The Motorola® AltiVec™ instruction set offers a variety of vector operations. Vendors and reviewers claim that AltiVec is a particularly efficiently designed set of vector operations, allowing programmers to get excellent performance and make the most use of the multiple execution units it provides. But how do you get this performance?
This article, the second in the Unrolling AltiVec series, gives an overview of performance considerations that will help you get started making the best possible use of an AltiVec processor. (If you're unfamiliar with the basics of AltiVec, read Part 1 of this series before you go any further.) The compiler may get some or all of the ideas outlined here on its own, but if you're careful, you can probably do a better job. Still, check for likely compiler options before you spend a lot of time hand-tweaking code. If you can get acceptable performance by setting a compiler flag, do it and be happy.
One word of advice, though. Before you spend a lot of time
optimizing a process, remember that the first rule of optimization is
to find out where the time is going in the first place. If you spend a
couple of days carefully getting the best possible performance out of a
routine that accounts for one percent of all the CPU time your program
uses, you are probably wasting your time. Before you even start on
optimizing (unless you're doing it for fun, or to learn about
vectorizing code), you should take a profiler to your program and find
out where the time is spent. (simg4 and
simg5 are both good profilers; see Resources for links.)

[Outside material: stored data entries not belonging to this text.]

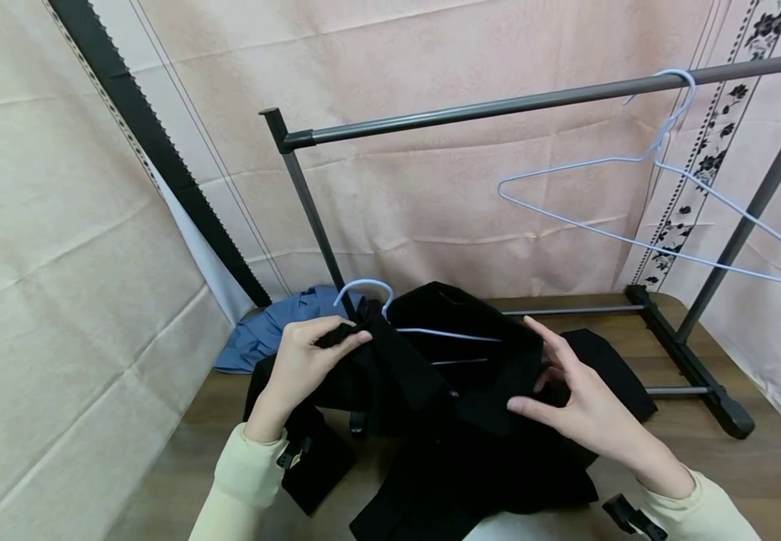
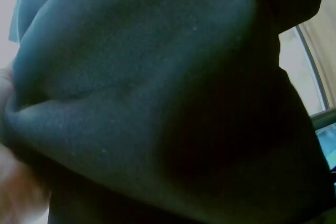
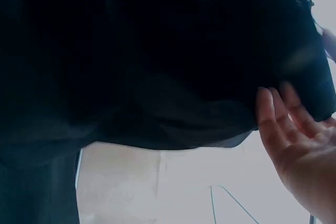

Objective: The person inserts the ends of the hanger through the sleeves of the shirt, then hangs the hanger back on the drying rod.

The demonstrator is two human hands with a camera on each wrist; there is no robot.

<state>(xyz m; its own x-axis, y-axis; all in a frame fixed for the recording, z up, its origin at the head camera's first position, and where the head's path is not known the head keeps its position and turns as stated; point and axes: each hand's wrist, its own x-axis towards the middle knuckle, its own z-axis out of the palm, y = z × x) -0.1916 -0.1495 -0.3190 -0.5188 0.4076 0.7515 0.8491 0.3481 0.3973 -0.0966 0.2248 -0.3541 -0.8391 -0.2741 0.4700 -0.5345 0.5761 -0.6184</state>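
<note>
Shirt point(image 1: 424, 421): black, frame's 6 o'clock, above the table point(image 1: 180, 466)
Hanger point(image 1: 447, 333): light blue, partly inside the shirt, hook out at its 11 o'clock
Left grip point(image 1: 301, 361): pinches cloth at the shirt's 10 o'clock
Right grip point(image 1: 582, 402): loosely spread, touching the shirt's 3 o'clock edge
Rack point(image 1: 498, 107): toward 12 o'clock
Second hanger point(image 1: 657, 154): on the rack, 2 o'clock

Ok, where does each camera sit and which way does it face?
Head: worn on the head, facing forward and down at the black garment and rack; left hand, right hand and pale sleeves show.
Left wrist: worn there, close on the garment; blurred hand at left edge.
Right wrist: worn there, facing the garment; right hand at right.
Shared by head and right wrist: the garment and right hand.
</note>
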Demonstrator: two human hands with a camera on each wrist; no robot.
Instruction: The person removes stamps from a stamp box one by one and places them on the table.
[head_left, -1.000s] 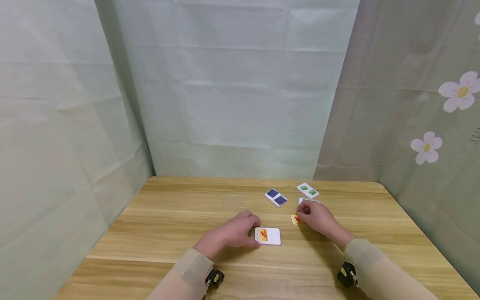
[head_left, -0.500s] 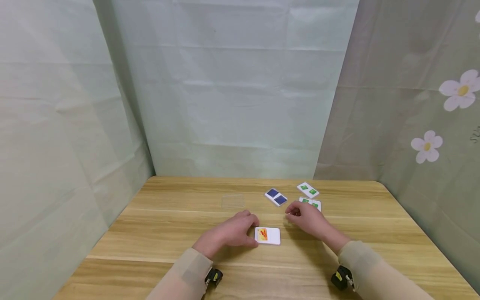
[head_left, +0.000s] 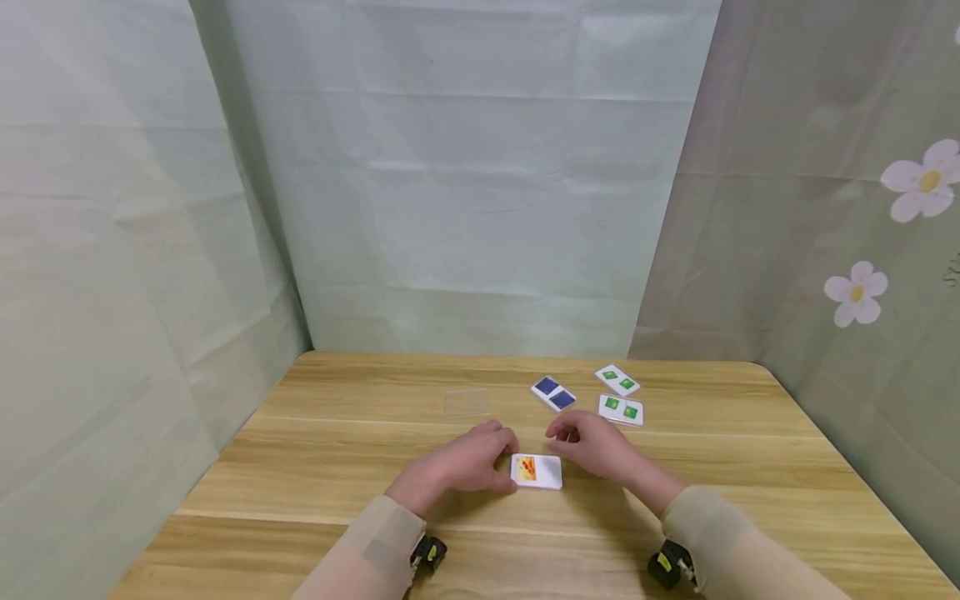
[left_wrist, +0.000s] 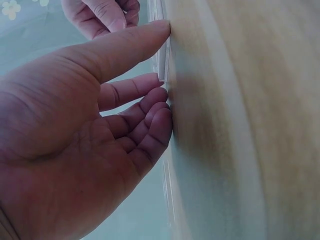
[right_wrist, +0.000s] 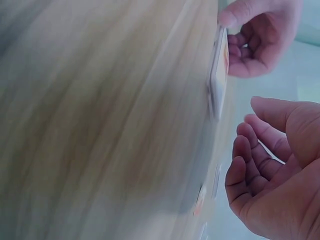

Great processors don't always think alike
One thing to keep in mind when optimizing code for AltiVec is that different AltiVec-equipped processors have different capabilities. The previous article in this series briefly mentioned these differences; this article goes into more depth about the differences. In short, the "AltiVec unit" is not really just a single processing component: it's a number of different components, and in principle, all of them can be running at once.
Up to a point, the goal of optimization is to try to get as many components as possible working at the same time. That's the rule of thumb. However, an algorithm that goes through elaborate contortions to try to ensure that a given unit gets used for something may spend more time setting up the calculation than it saves by using that unit.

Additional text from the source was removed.